Vu les autres pièces du dossier ;
Vu :
- le code général de la propriété des personnes publiques ;
- le code de justice administrative ;
Après avoir entendu en séance publique :
- le rapport de M. Alexandre Lapierre, maître des requêtes en service extraordinaire,
- les conclusions de M. Romain Victor, rapporteur public ;
La parole ayant été donnée, après les conclusions, à la SCP Boré, Salve de Bruneton, Mégret, avocat de M. A... ;
Considérant ce qui suit :
1. Il ressort des pièces du dossier soumis aux juges du fond que M. A... occupait, initialement sans autorisation, une parcelle du domaine public maritime située à Narbonne (Aude), chemin rural, n° 142 de la chaussée de Mandirac. Le 25 avril 2018, il a signé avec la commune une convention d'occupation consentie à titre précaire jusqu'au 19 avril 2019. La convention prévoyait en outre que, si elle n'était pas renouvelable, elle pouvait être prorogée pour une durée de six mois dans le cas où l'occupant produisait un justificatif de demande de logement dans le parc public. M. A... a produit un tel justificatif dans les conditions fixées par la convention, de sorte que la durée de l'autorisation que celle-ci lui avait octroyée pour occuper la parcelle a été étendue jusqu'au 19 octobre 2019. Le 27 février 2020, un procès-verbal de contravention de grande voirie a été dressé, constatant l'occupation sans titre, par M. A..., de la parcelle en cause, et la présence sur place d'un terrain clos, d'une maison d'habitation et d'un garage. Sur le fondement de l'article L. 2132-3 du code général de la propriété des personnes publiques, la préfète de l'Aude a alors saisi le tribunal administratif de Montpellier qui, par un jugement du 23 septembre 2021, a condamné M. A... au paiement d'une amende de 500 euros et lui a enjoint de procéder, dans un délai de trois mois et sous astreinte de 50 euros par jour de retard, à la démolition de l'ensemble des ouvrages présents sur la parcelle. Le ministre de la transition écologique et de la cohésion des territoires se pourvoit en cassation contre l'arrêt du 21 mars 2023 par lequel la cour administrative d'appel a, sur appel de M. A..., annulé ce jugement et relaxé l'intéressé des fins de la poursuite.

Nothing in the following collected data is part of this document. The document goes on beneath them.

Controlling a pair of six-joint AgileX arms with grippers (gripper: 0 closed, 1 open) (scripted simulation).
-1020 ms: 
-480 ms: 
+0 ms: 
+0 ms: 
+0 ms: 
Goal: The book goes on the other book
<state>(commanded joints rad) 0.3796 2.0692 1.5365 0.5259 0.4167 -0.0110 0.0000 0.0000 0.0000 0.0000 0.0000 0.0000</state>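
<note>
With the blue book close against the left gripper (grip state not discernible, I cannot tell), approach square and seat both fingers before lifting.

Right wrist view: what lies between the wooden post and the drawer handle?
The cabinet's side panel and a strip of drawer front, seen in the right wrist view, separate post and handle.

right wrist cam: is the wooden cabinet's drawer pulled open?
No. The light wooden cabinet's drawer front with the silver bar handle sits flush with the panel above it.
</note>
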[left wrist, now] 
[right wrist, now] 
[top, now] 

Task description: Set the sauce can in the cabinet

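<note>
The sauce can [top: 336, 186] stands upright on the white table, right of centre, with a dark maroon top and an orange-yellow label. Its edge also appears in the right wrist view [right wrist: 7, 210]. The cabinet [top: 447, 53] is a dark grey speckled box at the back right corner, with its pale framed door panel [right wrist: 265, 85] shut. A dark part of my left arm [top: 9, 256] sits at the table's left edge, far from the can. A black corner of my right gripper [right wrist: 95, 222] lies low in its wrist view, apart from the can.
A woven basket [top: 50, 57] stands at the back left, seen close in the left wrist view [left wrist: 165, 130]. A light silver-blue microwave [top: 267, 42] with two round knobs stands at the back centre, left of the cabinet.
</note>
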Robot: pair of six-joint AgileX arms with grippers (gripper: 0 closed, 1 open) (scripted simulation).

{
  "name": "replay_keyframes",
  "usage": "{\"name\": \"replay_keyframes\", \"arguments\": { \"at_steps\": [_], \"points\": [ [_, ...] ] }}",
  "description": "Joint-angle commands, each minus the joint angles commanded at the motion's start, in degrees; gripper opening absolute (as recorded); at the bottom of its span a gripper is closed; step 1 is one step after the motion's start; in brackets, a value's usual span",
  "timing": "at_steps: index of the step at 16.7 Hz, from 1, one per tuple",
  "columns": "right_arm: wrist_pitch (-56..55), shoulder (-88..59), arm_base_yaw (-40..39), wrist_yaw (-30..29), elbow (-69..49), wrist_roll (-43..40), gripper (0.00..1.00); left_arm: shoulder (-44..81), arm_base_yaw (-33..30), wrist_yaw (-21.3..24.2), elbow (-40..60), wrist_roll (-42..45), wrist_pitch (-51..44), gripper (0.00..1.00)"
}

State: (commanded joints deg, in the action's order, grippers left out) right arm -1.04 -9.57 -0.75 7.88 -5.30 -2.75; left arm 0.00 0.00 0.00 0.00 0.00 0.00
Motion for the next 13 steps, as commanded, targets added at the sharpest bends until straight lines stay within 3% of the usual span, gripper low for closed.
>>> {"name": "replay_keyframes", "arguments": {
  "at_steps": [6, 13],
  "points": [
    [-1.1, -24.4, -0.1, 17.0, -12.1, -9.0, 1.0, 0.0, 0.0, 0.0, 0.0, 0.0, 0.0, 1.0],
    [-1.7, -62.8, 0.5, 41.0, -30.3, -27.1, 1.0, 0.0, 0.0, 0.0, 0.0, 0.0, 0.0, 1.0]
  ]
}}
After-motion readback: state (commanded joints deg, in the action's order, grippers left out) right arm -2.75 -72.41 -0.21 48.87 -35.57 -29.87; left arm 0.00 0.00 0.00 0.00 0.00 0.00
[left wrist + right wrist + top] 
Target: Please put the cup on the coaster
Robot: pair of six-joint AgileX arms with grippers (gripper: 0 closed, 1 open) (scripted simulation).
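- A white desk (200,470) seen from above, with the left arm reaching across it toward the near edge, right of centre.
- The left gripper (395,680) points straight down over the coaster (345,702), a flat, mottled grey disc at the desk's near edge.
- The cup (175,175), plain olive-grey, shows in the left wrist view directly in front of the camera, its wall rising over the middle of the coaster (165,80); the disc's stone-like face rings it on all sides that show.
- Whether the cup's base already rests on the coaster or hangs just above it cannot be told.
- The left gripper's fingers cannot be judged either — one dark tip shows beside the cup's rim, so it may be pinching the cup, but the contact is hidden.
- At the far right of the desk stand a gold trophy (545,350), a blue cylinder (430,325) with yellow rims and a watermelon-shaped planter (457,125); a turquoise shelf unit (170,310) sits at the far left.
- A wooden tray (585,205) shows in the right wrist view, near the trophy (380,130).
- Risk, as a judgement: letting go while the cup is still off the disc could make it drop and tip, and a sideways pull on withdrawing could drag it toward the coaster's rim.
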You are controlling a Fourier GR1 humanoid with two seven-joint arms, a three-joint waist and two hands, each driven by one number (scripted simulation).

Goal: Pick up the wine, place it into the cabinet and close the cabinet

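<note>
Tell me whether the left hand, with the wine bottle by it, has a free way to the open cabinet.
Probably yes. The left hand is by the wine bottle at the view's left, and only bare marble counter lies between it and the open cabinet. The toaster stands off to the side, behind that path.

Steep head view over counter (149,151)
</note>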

2. Aux termes de l'article L. 2132-3 du code général de la propriété des personnes publiques : " Nul ne peut bâtir sur le domaine public maritime ou y réaliser quelque aménagement ou quelque ouvrage que ce soit sous peine de leur démolition, de confiscation des matériaux et d'amende ". Ces dispositions tendent à assurer, au moyen de l'action domaniale qu'elles instituent, la remise du domaine public maritime naturel dans un état conforme à son affectation publique en permettant aux autorités chargées de sa protection, notamment, d'ordonner à celui qui l'a édifié ou, à défaut, à la personne qui en a la garde, la démolition d'un ouvrage immobilier irrégulièrement implanté sur ce domaine. Dans le cas d'un tel ouvrage, le gardien est celui qui, en ayant la maîtrise effective, se comporte comme s'il en était le propriétaire.

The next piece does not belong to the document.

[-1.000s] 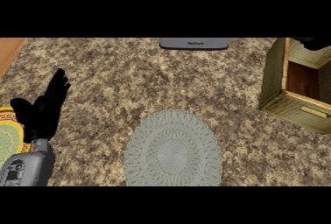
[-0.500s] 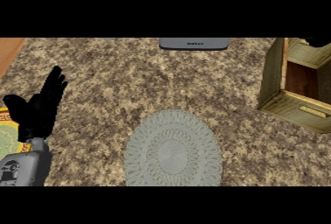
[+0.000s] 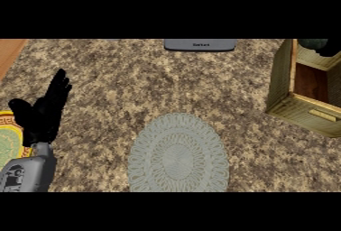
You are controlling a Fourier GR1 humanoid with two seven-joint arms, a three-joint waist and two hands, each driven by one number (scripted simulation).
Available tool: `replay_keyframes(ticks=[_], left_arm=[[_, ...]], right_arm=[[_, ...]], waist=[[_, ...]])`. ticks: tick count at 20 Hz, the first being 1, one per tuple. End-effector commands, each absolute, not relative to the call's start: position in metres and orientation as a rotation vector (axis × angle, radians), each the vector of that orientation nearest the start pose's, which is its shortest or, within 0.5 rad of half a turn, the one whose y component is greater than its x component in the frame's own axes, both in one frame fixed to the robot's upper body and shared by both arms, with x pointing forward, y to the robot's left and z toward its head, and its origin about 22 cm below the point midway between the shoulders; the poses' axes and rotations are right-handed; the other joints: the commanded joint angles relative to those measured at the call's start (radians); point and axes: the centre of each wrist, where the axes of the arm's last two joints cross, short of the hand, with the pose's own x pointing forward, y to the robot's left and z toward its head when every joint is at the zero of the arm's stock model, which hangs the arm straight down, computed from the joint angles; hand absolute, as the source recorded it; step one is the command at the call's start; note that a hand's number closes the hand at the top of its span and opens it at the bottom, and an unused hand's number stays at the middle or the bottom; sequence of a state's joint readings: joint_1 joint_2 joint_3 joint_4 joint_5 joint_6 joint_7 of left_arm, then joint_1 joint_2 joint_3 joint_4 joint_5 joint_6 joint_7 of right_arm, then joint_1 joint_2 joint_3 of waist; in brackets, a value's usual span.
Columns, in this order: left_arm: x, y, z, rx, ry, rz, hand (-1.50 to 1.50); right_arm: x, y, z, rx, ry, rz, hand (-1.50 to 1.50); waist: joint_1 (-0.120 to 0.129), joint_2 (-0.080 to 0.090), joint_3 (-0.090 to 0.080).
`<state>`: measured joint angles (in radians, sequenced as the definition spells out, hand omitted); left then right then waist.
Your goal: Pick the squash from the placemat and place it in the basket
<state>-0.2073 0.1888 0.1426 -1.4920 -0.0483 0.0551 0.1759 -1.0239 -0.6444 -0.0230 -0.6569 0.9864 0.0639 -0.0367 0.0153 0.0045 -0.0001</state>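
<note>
Squash, dark green and rounded [image 3: 311, 43], is what I take the shape at the far right corner to be. It sits over the back rim of the woven straw-coloured box basket [image 3: 283, 76]. A black form touches it on its right. That form looks like the right hand [image 3: 331, 48], but so little of it shows that I cannot tell how it is set or whether it holds the squash.

The left hand [image 3: 41, 115] shows at the left edge on its grey forearm. It is spread wide and holds nothing, with the fingers straight and pointing away from me and the thumb out to the side.

Under that hand and just to its left, a yellow-rimmed plate with a key-pattern border and a pale green centre [image 3: 6, 140] runs off the edge. To the hand's right and a little nearer to me lies the oval, pale grey-green woven placemat [image 3: 177, 153], flat on the counter. The basket stands well to the hand's right, beyond the placemat, and its brown wooden inside is open to view.

The speckled brown-and-beige stone counter [image 3: 133, 81] fills the surface. Ahead of the hand and to its right, a flat grey device with small lettering [image 3: 200, 44] lies at the far edge. An orange-brown wooden strip [image 3: 10, 52] borders the counter ahead of the hand on its left.
</note>
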Motion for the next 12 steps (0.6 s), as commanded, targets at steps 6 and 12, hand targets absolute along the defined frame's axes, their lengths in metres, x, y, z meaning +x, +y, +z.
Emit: replay_keyframes(ticks=[6,12], left_arm=[[0.293,0.29,0.053,0.257,-1.54,-0.032,0.0],[0.295,0.303,0.048,0.259,-1.52,-0.052,0.0]], right_arm=[[0.447,-0.35,0.208,-1.343,-1.244,1.081,1.5],[0.436,-0.383,0.194,-1.35,-1.19,1.107,1.5]], waist=[[0.017,0.005,0.001],[0.007,0.004,0.0]])
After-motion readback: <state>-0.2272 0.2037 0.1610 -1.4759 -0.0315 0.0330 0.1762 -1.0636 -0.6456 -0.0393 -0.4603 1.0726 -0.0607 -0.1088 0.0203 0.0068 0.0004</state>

3. Pour juger que les poursuites engagées par la préfète de l'Aude contre M. A... étaient dépourvues de fondement légal, la cour administrative d'appel de Toulouse a relevé qu'il ne résultait pas de l'instruction que l'occupant serait l'auteur ou le propriétaire des constructions et aménagements réalisés sur le domaine public maritime, et que la seule occupation irrégulière d'une construction déjà édifiée ne suffisait pas à établir l'infraction aux règles d'occupation du domaine édictée par l'article L. 2132-3 du code général de la propriété des personnes publiques cité au point 2. En statuant ainsi, sans rechercher si M. A... avait la qualité de gardien des ouvrages implantés sur la parcelle en litige, la cour a méconnu les principes rappelés au point précédent. Par suite, sans qu'il soit besoin d'examiner les autres moyens de son pourvoi, le ministre est fondé à demander l'annulation de l'arrêt qu'il attaque.
4. Il y a lieu, dans les circonstances de l'espèce, de régler l'affaire au fond en application de l'article L. 821-2 du code de justice administrative.
5. Si M. A... conteste en premier lieu la régularité du procès-verbal en faisant valoir que sa date n'est pas certaine, il résulte clairement des énonciations de cet acte qu'il a été rédigé le 27 février 2020 à partir d'observations effectuées sur la parcelle en litige le 18 décembre 2019. Il ne résulte d'aucune disposition législative ou réglementaire qu'un procès-verbal d'infraction en matière domaniale devrait, à peine d'irrégularité, être dressé le jour des constations qu'il rapporte. Ce moyen doit donc être écarté.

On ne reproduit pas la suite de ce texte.